MR. ED GILLEY, School Superintendent, Chevak, said their school                
project is a $26 million project.  It has no football stadiums or              
baseball fields, and no ice hockey rinks.  It's a basic school                 
designed in the bush and that's what it costs to educate 270                   
children.  Seventy percent of the funding for Fairbanks was paid by            
other folks.  In the case of REAAs the federal lands they live on              
can't have taxes raised by law.  Of the Title 8 monies that come to            
the State (about $69 million this year) 96% are captured by the                
Department of Education.  They take those funds away from the rural            
areas and distribute it to school districts that do not have                   
federal properties per se.  He said they need to take some of the              
earnings from the Permanent Fund (not the principal) as Governor               
Cowper proposed, and let it grow for 10 years and just the interest            
on that would fund education.  Take a small part of that and put it            
aside for school construction.                                                 

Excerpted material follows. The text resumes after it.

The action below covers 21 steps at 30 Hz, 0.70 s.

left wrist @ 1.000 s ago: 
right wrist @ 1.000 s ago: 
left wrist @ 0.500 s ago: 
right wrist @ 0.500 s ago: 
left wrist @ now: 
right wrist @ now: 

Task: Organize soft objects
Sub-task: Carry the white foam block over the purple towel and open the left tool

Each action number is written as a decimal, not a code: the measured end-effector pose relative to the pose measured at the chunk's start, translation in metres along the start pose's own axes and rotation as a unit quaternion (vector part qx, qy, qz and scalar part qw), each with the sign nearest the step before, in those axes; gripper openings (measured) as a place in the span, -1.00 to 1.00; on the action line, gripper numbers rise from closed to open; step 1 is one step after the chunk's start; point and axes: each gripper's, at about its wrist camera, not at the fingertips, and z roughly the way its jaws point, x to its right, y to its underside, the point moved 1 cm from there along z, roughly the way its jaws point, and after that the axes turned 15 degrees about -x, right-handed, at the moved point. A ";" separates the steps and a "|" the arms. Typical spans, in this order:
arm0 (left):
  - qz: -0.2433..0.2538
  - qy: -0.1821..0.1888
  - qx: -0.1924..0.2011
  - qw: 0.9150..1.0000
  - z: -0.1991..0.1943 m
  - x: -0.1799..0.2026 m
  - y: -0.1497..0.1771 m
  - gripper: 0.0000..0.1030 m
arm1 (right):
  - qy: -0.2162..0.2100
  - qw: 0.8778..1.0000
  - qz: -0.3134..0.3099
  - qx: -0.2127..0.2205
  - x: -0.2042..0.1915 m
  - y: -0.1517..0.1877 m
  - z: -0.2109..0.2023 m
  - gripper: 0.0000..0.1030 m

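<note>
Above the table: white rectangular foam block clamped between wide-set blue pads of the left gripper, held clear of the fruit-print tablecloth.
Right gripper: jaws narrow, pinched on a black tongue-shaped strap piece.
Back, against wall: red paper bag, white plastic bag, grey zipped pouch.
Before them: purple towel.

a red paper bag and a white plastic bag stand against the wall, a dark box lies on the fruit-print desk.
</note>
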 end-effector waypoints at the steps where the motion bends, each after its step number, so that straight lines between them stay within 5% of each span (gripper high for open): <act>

He said in the last five years they have allocated funds for bonded            
indebtedness for $243 million.  At the same time they have put $7              
million into schools in rural Alaska.  That is not fair and he                 
asked why they hadn't funded more schools in rural Alaska.  The                
Robinhood concept of taking from the rich and giving to the poor               
has never worked, he commented.                                                
In addition, when they talk about school improvement, the parents              
in the survey they quoted were asked what was the number one reason            
they would put more money into education, and they answered smaller            
class sizes.                                                                   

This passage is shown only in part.